# Yellow Gravel Questions



## REALITY BITES

I would like to run out to the Yellow Gravel on saturday but I have a few questions, first of all if any of you have the GPS numbers for the Yellow Gravel I would appriciate it. I would like to go and fish for Grouper and was wondering what everyone else is using for bait and how you are setting up. To be honest this was my first summer running out to any deep water and I have not caught a grouper all year and I just dont realy no what I am doing wrong. I have been using frozen cigar minows and squid for bait and some mingo,s butterflyed if I have them but I still have not had any luck so any help you might be able to give would be great.

Thanks 

Lucas


----------



## Barnacle Brain

N29 42.067 W87 20.968 ,

N29 50.433 W87 18.248 


http://www.pensacolafishingforum.com/forum/forums/thread-view.asp?tid=2085&posts=15

I would definately suggest spending time or money on some live bait.
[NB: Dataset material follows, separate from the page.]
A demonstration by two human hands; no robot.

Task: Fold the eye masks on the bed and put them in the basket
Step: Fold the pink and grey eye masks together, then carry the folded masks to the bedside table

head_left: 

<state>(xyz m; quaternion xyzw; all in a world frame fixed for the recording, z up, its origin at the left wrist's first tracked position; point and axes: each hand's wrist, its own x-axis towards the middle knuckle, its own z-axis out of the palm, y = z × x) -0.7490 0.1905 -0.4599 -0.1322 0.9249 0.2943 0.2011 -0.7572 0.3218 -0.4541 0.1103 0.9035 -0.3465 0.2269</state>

I usually find some deep grass beds and chum with a can of jack mack or a can of sardines and then cast net them up. The biggest grouper I ever caught were on live pin fish. Hope this helps.


----------



## mpmorr

I cant give you any help on the numbers but try using white snapper and pinfish. On the pinfish, clip the fins, and use a 12-14 oz wt to get it down quickly, and through the current.. I use a 10-12/0 circle hook on 150 flouro. I use only braid after a very frustrating lesson I learned aboard the REEL FIESTY, mono just stretches to much and allows the fish to get back into structure. In fact that setup is one I learned from James. Hope it helps


----------



## Stressless

The "yellow Gravel area is really nothing more then the Edge further SW. Let's See if I can find that old picture 



Also while the old forum is on -line go and search for Yellow Gravel and add some words that might narrow it. LOTS of good stuff to find back there. Try 32.5 Miles at 180True from the pass. - Look around.



:mmmbeer

Stressless


----------



## Barnacle Brain

Hey Stressless, if you notice the link that I provided was your report from the yellow gravel back in '04.


----------



## Ocean Man

When you get out to the Yellow Gravel just cruise around looking at your bottom finder. There is lots of structure out there. Some big ledges and big rocks out there. As for Grouper fishing this is a rule of thumb I go by for baits. Big live bait is best for Gags, dead butterflied is best for Red Grouper and small live baits/small pieces of squid is best for Scamps. The spots that I fish in the Yellow Gravel are 200-240ft deep.


----------



## REALITY BITES

Thanks for all of your help and hopefully I might just be able to catch one or two. Do any of you no if the bait boat is still hanging out arounf the pass ?

Thanks Again

Lucas


----------



## cuzmondo

I can relate to the problem of losing fish due to the stretch effect of the mono. Never spooled with any braided line, so could any of you that know the ropes give me some advice on the braided line. Will be putting it on Penn 4/0 and 330 GTi reels. Please no Penn bashing, I like them and they work for us; easy to use, repair and keep up, just need some input on the line for fishing deep for grouper. :bowdown


----------